### Exercise
Leave the pictures out and repeat the rest of the data below exactly.

### Data section

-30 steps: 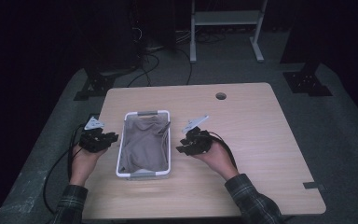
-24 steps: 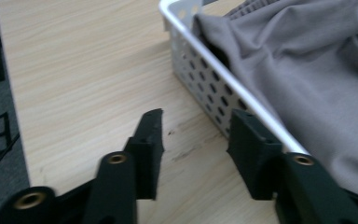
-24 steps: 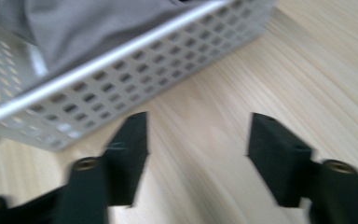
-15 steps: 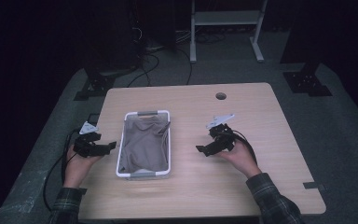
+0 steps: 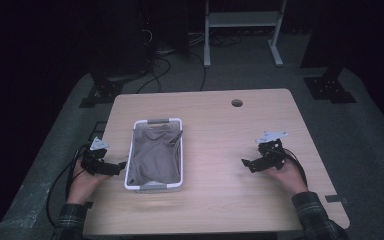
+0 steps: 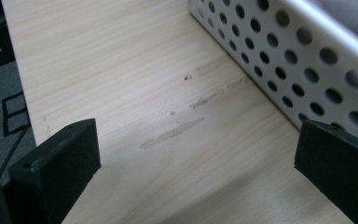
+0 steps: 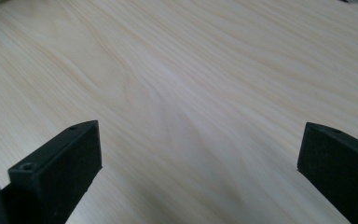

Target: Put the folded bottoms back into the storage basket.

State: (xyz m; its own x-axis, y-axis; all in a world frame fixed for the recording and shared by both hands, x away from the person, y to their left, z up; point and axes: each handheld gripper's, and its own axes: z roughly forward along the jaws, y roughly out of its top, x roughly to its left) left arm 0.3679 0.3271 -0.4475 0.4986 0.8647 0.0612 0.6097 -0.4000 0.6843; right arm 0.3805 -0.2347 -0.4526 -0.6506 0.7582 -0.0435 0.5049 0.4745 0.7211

### Written response
-30 steps: 
-24 steps: 
-24 steps: 
-15 steps: 
+0 steps: 
+0 steps: 
+0 steps: 

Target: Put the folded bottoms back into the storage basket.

State: (xyz m; its own x-axis, y-axis; all in a world frame fixed for the recording and shared by both hands, x away from the person, y to their left, z up; point and axes: each handheld gripper's, and its own axes: z roughly forward along the jaws, y roughly out of its top, x roughly to its left) left arm 0.3679 0.3271 -0.4475 0.4986 0.8647 0.0612 0.6097 -0.4000 0.6843; right arm 0.3805 -0.2347 -0.4526 -0.6506 0.7582 -0.0435 0.5049 0.4745 0.7211

This answer is finished.